* Exercise prompt *
Reproduce the listing below exactly, minus its pictures.

-*-

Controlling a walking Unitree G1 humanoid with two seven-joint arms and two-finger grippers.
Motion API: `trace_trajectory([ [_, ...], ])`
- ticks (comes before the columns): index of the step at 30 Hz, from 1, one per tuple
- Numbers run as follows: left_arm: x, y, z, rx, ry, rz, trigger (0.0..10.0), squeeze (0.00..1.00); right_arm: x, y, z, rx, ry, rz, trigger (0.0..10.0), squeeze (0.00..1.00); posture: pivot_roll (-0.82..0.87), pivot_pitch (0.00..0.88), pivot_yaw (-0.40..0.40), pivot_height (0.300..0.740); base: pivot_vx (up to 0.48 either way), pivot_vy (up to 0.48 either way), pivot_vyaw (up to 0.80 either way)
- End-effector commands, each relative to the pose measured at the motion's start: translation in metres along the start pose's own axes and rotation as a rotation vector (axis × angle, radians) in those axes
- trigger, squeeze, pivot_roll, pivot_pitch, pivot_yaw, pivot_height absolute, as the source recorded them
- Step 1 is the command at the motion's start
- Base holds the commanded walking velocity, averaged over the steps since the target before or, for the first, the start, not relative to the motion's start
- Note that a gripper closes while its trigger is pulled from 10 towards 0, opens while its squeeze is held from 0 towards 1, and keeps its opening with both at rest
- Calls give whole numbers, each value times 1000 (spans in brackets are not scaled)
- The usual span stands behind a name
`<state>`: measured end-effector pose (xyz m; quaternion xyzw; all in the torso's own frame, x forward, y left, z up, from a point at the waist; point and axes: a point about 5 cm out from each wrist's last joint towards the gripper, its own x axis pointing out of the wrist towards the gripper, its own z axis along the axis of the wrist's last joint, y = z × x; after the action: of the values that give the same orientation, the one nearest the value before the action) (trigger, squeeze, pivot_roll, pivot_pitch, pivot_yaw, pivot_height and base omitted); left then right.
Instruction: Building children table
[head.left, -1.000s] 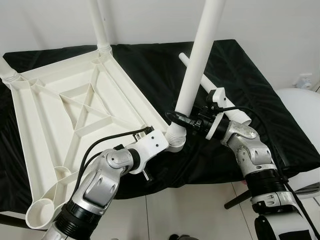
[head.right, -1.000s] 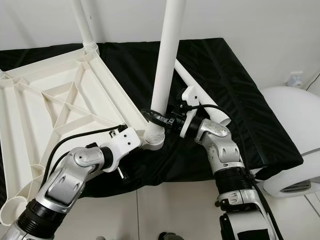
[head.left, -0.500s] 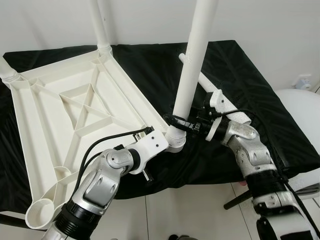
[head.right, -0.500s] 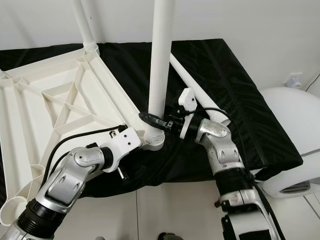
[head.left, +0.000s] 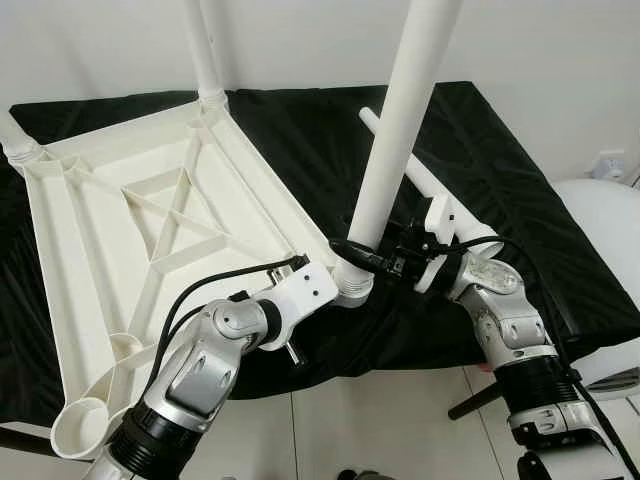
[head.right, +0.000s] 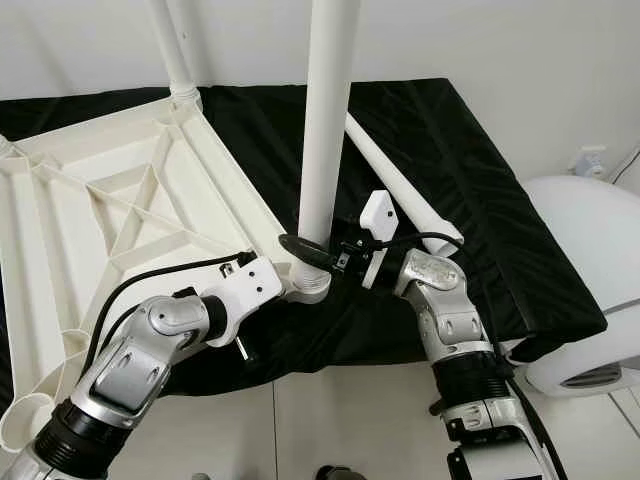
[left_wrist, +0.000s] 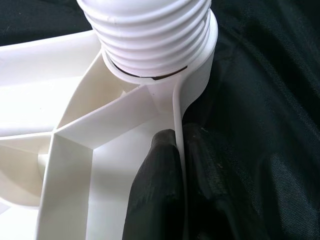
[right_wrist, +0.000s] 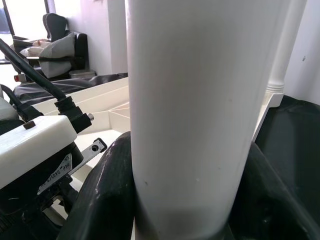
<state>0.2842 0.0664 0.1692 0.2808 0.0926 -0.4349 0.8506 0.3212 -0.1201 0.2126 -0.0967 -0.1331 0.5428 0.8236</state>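
A counter draped in black cloth (head.left: 520, 200) is seen. At its near edge, the tabletop (head.left: 130, 230), flipped rib-side up, is pinched at the rim by the left end effector (left_wrist: 177, 165). The right end effector (head.right: 305, 250) is clamped around the upright leg (head.right: 325, 130), seated in the corner socket. A spare leg (head.right: 395, 185) lies behind.

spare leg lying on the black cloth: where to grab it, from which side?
Grip the loose leg at mid-shaft from above, fingers straddling it across its axis. It lies flat on the cloth, a plain round tube, so only the top is open. Its near end lies close behind the right gripper, which clamps the upright leg; the far half looks clearer.
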Motion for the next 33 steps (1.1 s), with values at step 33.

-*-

* Answer below *
Controlling a walking Unitree G1 humanoid with two seven-joint arms and two-finger grippers.
Motion API: `trace_trajectory([ [_, ...], ])`
- ticks (comes before the columns): index of the step at 30 Hz, from 1, one per tuple
- Numbers run as follows: left_arm: x, y, z, rx, ry, rz, trigger (0.0..10.0), squeeze (0.00..1.00); right_arm: x, y, z, rx, ry, rz, trigger (0.0..10.0), squeeze (0.00..1.00); posture: pivot_roll (-0.82..0.87), pivot_pitch (0.00..0.88), pivot_yaw (-0.40..0.40), pivot_height (0.300..0.740); base: pivot_vx (up to 0.48 either way), pivot_vy (up to 0.48 either way), pivot_vyaw (up to 0.80 either way)
- End-effector commands, each relative to the pose measured at the motion's start: translation in metres along the start pose's own axes and rotation as a rotation vector (axis × angle, radians) in those axes
- trigger, squeeze, pivot_roll, pivot_pitch, pivot_yaw, pivot_height absolute, as the source recorded them
- Step 1 is the command at the motion's start
- Base holds the commanded walking velocity, averaged over the steps since the target before or, for the first, the start, not relative to the motion's start
- Note that a gripper closes while its trigger is pulled from 10 towards 0, opens while its squeeze is held from 0 towards 1, and keeps its opening with both at rest
- Calls give whole numbers, each value times 1000 (spans in brackets are not scaled)
- The usual span stands behind a name
`<state>`: measured end-effector pose (xyz m; quaternion xyzw; all in the torso's own frame, x forward, y left, z up, from a point at the waist; point and axes: a point about 5 cm out from each wrist's last joint towards the gripper, its own x axis pointing out of the wrist towards the gripper, its own z axis along the axis of the wrist's last joint, y = z × x; after the action: of the values that give the same orientation, the one nearest the value before the action) (trigger, squeeze, pivot_roll, pivot_pitch, pivot_yaw, pivot_height and base omitted); left then right.
Instruction: Building children table
[head.left, -1.000s] 
[head.right, -1.000s] 
[head.left, -0.500s] 
[head.right, -0.500s] 
[head.left, +0.000s] 
[head.right, +0.000s] 
[left_wrist, +0.000s] 
[right_wrist, +0.000s] 
<state>0.2842 0.0664 0.1692 0.2808 0.0926 -0.4349 0.8506 0.3212 -0.1201 0.2126 -0.0967 -0.1331 0.5428 0.8236</state>
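A counter draped in black cloth (head.left: 520, 200) is seen. At its near edge, the tabletop (head.left: 130, 230), flipped rib-side up, is pinched at the rim by the left end effector (left_wrist: 177, 165). The right end effector (head.right: 305, 250) is clamped around the upright leg (head.right: 325, 130), seated in the corner socket. A spare leg (head.right: 395, 185) lies behind.

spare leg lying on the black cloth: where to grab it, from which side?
Grip the loose leg at mid-shaft from above, fingers straddling it across its axis. It lies flat on the cloth, a plain round tube, so only the top is open. Its near end lies close behind the right gripper, which clamps the upright leg; the far half looks clearer.
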Motion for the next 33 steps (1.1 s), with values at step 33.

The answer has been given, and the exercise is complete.